Many steps can even be considered simultaneously. To keep up the on-going improvement of one’s lessons the planning cycle should also include:
- Putting lesson plan into practice
- Reflecting the experiences and room for improvement after the lesson
All this is very standard thinking in Finland. It is a regular practice for Finnish teachers to plan their lessons in beforehand and reflect their experiences afterwards. Nevertheless the methods of doing this may vary. Some Finnish teachers write their detailed plans down, whereas the others have this planning cycle “internalized” and don’t necessarily make so many notes.
When my colleagues have visited several different developing countries, they have realized that designing lessons is not something taken for granted everywhere. Teachers might have only one pedagogical model – teacher teaching and maybe students doing exercises afterwards – and in that case there is not much to plan about.
Teachers in developing countries might not have adequate teacher training or the quality of training is not high.
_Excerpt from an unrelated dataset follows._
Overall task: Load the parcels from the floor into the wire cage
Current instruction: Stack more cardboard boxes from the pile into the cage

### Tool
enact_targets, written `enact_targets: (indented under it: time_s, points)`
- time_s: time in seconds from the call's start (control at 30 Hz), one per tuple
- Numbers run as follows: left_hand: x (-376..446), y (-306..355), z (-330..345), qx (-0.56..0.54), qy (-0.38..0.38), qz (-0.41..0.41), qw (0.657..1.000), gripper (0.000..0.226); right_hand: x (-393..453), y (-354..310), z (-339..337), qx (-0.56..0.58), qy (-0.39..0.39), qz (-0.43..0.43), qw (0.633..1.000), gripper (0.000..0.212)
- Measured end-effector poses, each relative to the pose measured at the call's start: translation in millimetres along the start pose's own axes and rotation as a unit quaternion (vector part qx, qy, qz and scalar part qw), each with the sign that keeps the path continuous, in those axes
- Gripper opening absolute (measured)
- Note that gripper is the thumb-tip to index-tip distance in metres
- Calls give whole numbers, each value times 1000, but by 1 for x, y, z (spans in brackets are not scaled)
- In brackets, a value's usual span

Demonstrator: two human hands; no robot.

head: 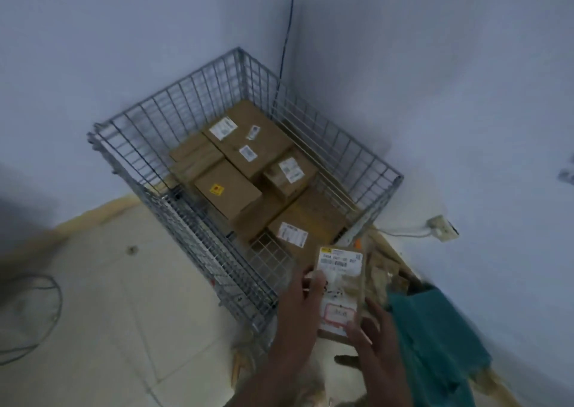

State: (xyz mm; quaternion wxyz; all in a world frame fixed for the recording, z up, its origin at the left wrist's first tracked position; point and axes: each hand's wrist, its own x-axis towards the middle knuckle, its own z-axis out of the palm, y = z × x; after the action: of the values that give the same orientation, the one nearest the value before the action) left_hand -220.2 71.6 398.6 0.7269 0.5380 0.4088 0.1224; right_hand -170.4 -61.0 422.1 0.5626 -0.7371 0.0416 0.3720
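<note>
Left fingers (315, 277) curled over the near-left edge of a small labelled parcel (340, 285), gripping it; left hand (298, 310) reaching in from below, forearm running down to the bottom edge

Right fingers (357, 329) lying across the parcel's lower right corner, thumb on the side edge, holding it from the right; right hand (372, 338) partly blurred, so exact finger spread hard to tell

Parcel held tilted between both hands, label up with a red-bordered sticker at its near end, just at the near corner of the cage (130, 145), above its rim

Inside the cage, several brown boxes (248, 145) packed side by side and overlapping, most with white labels, one with a yellow sticker (216, 189)

Cage standing on pale floor tiles (124, 298) in the corner of two bluish walls

Teal cloth (435, 338) just right of the right hand

Wall socket (442, 228) low on the right wall, a thin cable (287, 33) running up the corner, loose wire (37, 313) coiled on the floor at far left
</note>
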Motion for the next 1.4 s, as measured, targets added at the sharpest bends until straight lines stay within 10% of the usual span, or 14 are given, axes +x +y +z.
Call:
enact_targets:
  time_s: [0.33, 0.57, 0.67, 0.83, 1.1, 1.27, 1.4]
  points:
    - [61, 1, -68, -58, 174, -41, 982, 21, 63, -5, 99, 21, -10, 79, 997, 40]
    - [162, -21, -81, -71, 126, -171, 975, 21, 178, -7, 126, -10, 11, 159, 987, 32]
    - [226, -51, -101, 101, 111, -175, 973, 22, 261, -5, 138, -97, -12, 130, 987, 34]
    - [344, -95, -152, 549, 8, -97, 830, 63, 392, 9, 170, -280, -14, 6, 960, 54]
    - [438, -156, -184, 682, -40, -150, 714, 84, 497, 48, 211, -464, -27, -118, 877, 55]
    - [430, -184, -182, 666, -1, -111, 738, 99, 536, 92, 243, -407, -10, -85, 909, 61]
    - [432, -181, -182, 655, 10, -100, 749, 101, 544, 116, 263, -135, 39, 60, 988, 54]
It is hard to design versatile lessons, if you don’t have many options or useful tools to do that. Even the whole idea of designing lessons can be vague: what do you actually do, when you plan your lesson in beforehand?
Realizing this obvious need for this basic pedagogical knowledge in many countries made us think…
Sharing the very fundamental knowledge about lesson planning and pedagogically wise tools for doing that, shouldn’t be so hard. Every teacher should have access to quality knowledge and every student should be able to experience versatile, learning promoting, inspiring lessons, no matter where they live. In this era of boundless possibilities of sharing knowledge online, why don’t we make this knowledge accessible for everyone?